The prose rendering with apt voice modulation by Prof. Madhava Acharya with the vocal musical support by Sheela Divakar enhanced the appeal of the dance drama.  Bhramari is a disciple of Dr. Vasundhara Doraswamy who had tried out the same script for Yakshagana background orchestra with Bharatanatyam earlier in 2002.

Simple but powerful language painted the throbbing life of epic heroine Draupadi in emotions of different hues. The explanations, dialogues and soliloquies made the drama vivid. The expressions and body movements of the dancer never stepped out of the ‘classical’ boundary. Since the language was Kannada, it escorted the viewer into the realm of intended feelings naturally and effortlessly. A synergy of effective language, pure classical dance grammar, suitable music and facial expressions drew the essence of the already eventful life of Draupadi. The depiction of each strand of strange situations that occurred in her life contributed to the totality of the drama and succeeded in making it an emotionally moving performance.

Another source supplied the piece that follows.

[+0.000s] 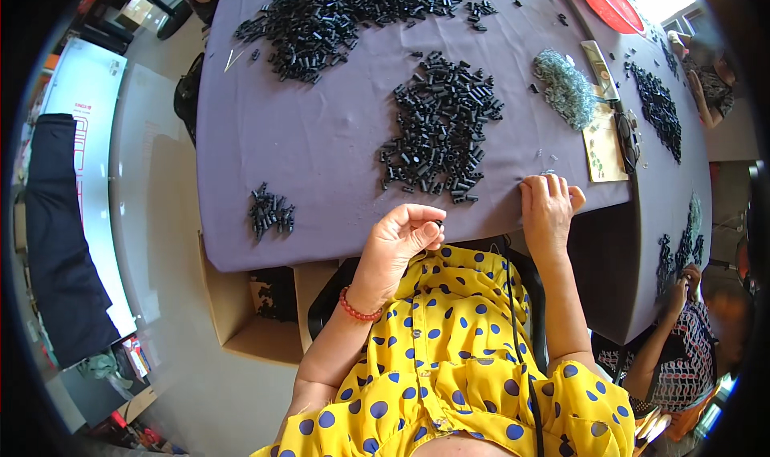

The characterization of Draupadi as such processes most feminine qualities. As a pampered little princess of King Drupada who got her from the Fire God, as a dreamy maiden longing for love, as a tender bride who was asked to be shared among five men, as a shattered female when lost like a property in game of dice by her brave men, as a lady humiliated in the open court of Dhritarastra and finally an avenging vamp to Kauravas by setting her blood smeared hair with  a bone comb, towards the wounded queen who leads to the end of the epic in just war, till she died in the snow  - her emotions rose and fell frequently. It was a testimony to the dancer’s ability that she performed it without losing the sharpness of the edges of the story. Each of the events was offered with clarity and beauty in the two-hour solo performance.

The dance drama continued to be a reminder of questions Draupadi raised like, why and how she could not receive the reverence as a princess and queen of Hastinavati, why she was humiliated in a most demonic manner. Why was she denied the basic fair treatment as a lady, or as simply a human?
Smitha Shenoy is the Head of Journalism Department, Besant College, Mangalore.